- [DIRECTIONS FOR THIS TASK]: Return the full set of records, matching them character for character.

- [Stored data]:
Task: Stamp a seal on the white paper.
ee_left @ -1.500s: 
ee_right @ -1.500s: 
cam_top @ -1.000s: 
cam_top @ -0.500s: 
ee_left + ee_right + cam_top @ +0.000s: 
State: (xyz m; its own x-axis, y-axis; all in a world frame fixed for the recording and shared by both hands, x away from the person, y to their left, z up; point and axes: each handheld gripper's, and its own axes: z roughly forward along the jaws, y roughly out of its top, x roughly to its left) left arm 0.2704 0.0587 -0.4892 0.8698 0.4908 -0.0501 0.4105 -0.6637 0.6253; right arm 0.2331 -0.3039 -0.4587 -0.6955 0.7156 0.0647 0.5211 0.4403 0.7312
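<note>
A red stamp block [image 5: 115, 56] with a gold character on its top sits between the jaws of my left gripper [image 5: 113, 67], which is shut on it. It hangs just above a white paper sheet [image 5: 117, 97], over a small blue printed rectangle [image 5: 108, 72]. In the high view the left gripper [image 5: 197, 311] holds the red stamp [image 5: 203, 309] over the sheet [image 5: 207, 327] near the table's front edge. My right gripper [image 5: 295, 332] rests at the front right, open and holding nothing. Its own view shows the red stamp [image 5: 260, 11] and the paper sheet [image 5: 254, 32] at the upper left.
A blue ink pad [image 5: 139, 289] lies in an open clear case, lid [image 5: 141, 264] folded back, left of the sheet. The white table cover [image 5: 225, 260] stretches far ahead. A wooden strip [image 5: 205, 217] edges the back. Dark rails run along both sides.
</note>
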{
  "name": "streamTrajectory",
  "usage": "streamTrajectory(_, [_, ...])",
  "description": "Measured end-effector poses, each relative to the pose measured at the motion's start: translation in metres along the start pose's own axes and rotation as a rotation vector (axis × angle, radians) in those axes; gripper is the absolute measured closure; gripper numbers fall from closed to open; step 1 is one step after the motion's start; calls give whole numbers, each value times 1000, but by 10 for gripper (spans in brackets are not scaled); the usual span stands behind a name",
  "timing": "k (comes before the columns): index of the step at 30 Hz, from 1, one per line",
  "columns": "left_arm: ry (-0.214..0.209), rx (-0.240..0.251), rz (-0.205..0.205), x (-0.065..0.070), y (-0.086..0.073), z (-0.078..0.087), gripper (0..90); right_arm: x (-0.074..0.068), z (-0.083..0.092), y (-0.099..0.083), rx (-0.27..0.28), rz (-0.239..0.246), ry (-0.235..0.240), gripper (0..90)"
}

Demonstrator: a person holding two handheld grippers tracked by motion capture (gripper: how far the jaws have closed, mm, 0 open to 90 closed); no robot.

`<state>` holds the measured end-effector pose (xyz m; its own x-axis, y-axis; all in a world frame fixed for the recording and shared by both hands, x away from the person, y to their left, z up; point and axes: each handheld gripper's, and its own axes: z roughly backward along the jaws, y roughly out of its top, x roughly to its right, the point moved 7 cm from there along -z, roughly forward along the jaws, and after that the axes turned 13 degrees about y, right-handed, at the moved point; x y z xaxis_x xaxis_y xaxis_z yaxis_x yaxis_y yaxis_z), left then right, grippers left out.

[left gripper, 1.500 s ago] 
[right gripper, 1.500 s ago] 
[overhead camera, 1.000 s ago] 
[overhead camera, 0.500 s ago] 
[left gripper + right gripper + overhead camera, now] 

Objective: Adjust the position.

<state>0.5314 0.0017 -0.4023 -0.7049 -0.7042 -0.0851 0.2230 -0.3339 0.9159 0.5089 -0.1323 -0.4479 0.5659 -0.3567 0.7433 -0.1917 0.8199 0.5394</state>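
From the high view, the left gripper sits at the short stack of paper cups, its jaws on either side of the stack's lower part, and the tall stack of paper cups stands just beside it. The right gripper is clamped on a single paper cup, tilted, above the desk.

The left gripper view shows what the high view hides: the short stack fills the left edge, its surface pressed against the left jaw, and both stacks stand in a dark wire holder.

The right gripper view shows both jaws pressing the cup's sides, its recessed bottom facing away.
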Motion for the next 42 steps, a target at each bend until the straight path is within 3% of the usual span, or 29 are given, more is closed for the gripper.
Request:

- [SOLUTION FOR THIS PROBLEM]:
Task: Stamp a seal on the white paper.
ee_left @ -1.500s: 
ee_right @ -1.500s: 
cam_top @ -1.000s: 
cam_top @ -0.500s: 
ee_left + ee_right + cam_top @ +0.000s: 
State: (xyz m; its own x-axis, y-axis; all in a world frame fixed for the recording and shared by both hands, x away from the person, y to their left, z up; point and axes: each handheld gripper's, and its own axes: z roughly forward along the jaws, y roughly out of its top, x roughly to its left) left arm 0.2704 0.0587 -0.4892 0.8698 0.4908 -0.0501 0.4105 -0.6637 0.6253; right arm 0.2331 -0.3039 -0.4587 -0.6955 0.7156 0.0647 0.5211 0.4403 0.7312
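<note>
A red stamp block [image 5: 115, 56] with a gold character on its top sits between the jaws of my left gripper [image 5: 113, 67], which is shut on it. It hangs just above a white paper sheet [image 5: 117, 97], over a small blue printed rectangle [image 5: 108, 72]. In the high view the left gripper [image 5: 197, 311] holds the red stamp [image 5: 203, 309] over the sheet [image 5: 207, 327] near the table's front edge. My right gripper [image 5: 295, 332] rests at the front right, open and holding nothing. Its own view shows the red stamp [image 5: 260, 11] and the paper sheet [image 5: 254, 32] at the upper left.
A blue ink pad [image 5: 139, 289] lies in an open clear case, lid [image 5: 141, 264] folded back, left of the sheet. The white table cover [image 5: 225, 260] stretches far ahead. A wooden strip [image 5: 205, 217] edges the back. Dark rails run along both sides.
</note>
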{
  "name": "streamTrajectory",
  "usage": "streamTrajectory(_, [_, ...])",
  "description": "Measured end-effector poses, each relative to the pose measured at the motion's start: translation in metres along the start pose's own axes and rotation as a rotation vector (axis × angle, radians) in those axes; gripper is the absolute measured closure; gripper numbers fall from closed to open; step 1 is one step after the motion's start; calls give whole numbers, each value times 1000, but by 10 for gripper (spans in brackets are not scaled); the usual span stands behind a name",
  "timing": "k (comes before the columns): index of the step at 30 Hz, from 1, one per line",
  "columns": "left_arm: ry (-0.214..0.209), rx (-0.240..0.251), rz (-0.205..0.205), x (-0.065..0.070), y (-0.086..0.073), z (-0.078..0.087), gripper (0..90); right_arm: x (-0.074..0.068), z (-0.083..0.092), y (-0.099..0.083), rx (-0.27..0.28), rz (-0.239..0.246), ry (-0.235..0.240), gripper (0..90)"
}

Demonstrator: a person holding two handheld grippers tracked by motion capture (gripper: how far the jaws have closed, mm, 0 open to 90 closed); no robot.

`<state>` holds the measured end-effector pose (xyz m; its own x-axis, y-axis; all in a world frame fixed for the recording and shared by both hands, x away from the person, y to their left, z up; point and axes: each handheld gripper's, and its own axes: z roughly backward along the jaws, y roughly out of its top, x roughly to its right, the point moved 7 cm from there along -z, roughly forward along the jaws, and after that the axes turned 13 degrees about y, right-handed, at the moved point; x y z xaxis_x xaxis_y xaxis_z yaxis_x yaxis_y yaxis_z), left then right, grippers left out.

[left gripper, 1.500 s ago] 
[right gripper, 1.500 s ago] 
[overhead camera, 1.000 s ago] 
[overhead camera, 0.500 s ago] 
[left gripper + right gripper + overhead camera, now] 

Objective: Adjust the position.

<state>0.5314 0.0017 -0.4023 -0.7049 -0.7042 -0.0851 0.2230 -0.3339 0.9159 0.5089 -0.1323 -0.4479 0.5659 -0.3567 0.7433 -0.1917 0.8199 0.5394</state>
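From the high view, the left gripper sits at the short stack of paper cups, its jaws on either side of the stack's lower part, and the tall stack of paper cups stands just beside it. The right gripper is clamped on a single paper cup, tilted, above the desk.

The left gripper view shows what the high view hides: the short stack fills the left edge, its surface pressed against the left jaw, and both stacks stand in a dark wire holder.

The right gripper view shows both jaws pressing the cup's sides, its recessed bottom facing away.
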Motion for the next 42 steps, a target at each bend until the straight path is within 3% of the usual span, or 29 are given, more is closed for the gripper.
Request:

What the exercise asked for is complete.